What you return should match the data exactly, from the first line to the last.

..............................

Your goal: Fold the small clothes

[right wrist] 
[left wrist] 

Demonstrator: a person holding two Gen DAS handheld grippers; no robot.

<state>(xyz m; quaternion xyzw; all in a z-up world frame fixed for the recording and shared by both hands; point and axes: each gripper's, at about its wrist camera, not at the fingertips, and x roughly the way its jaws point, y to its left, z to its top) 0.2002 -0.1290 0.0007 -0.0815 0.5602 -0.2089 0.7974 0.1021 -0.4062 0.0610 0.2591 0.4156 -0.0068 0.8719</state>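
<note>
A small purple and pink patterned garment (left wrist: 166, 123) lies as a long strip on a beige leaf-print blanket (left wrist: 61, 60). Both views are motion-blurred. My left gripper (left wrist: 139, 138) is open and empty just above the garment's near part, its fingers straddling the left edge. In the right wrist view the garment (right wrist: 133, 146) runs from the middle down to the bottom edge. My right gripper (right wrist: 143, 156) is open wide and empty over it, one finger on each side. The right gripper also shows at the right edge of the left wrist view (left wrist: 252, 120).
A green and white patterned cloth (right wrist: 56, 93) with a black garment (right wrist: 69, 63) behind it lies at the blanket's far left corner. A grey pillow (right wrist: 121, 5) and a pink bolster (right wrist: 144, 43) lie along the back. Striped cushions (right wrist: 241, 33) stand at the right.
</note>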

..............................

# RESPONSE
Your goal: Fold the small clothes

[right wrist] 
[left wrist] 

Demonstrator: a person holding two Gen DAS handheld grippers; no robot.

<state>(xyz m; quaternion xyzw; all in a z-up world frame fixed for the recording and shared by both hands; point and axes: each gripper's, at about its wrist camera, not at the fingertips, and x roughly the way its jaws point, y to its left, z to its top) 0.2002 -0.1290 0.0007 -0.0815 0.5602 -0.2089 0.7974 0.1021 -0.4062 0.0610 0.2591 0.4156 -0.0068 0.8719</state>
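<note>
A small purple and pink patterned garment (left wrist: 166, 123) lies as a long strip on a beige leaf-print blanket (left wrist: 61, 60). Both views are motion-blurred. My left gripper (left wrist: 139, 138) is open and empty just above the garment's near part, its fingers straddling the left edge. In the right wrist view the garment (right wrist: 133, 146) runs from the middle down to the bottom edge. My right gripper (right wrist: 143, 156) is open wide and empty over it, one finger on each side. The right gripper also shows at the right edge of the left wrist view (left wrist: 252, 120).
A green and white patterned cloth (right wrist: 56, 93) with a black garment (right wrist: 69, 63) behind it lies at the blanket's far left corner. A grey pillow (right wrist: 121, 5) and a pink bolster (right wrist: 144, 43) lie along the back. Striped cushions (right wrist: 241, 33) stand at the right.
</note>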

Nothing more remains for this exercise.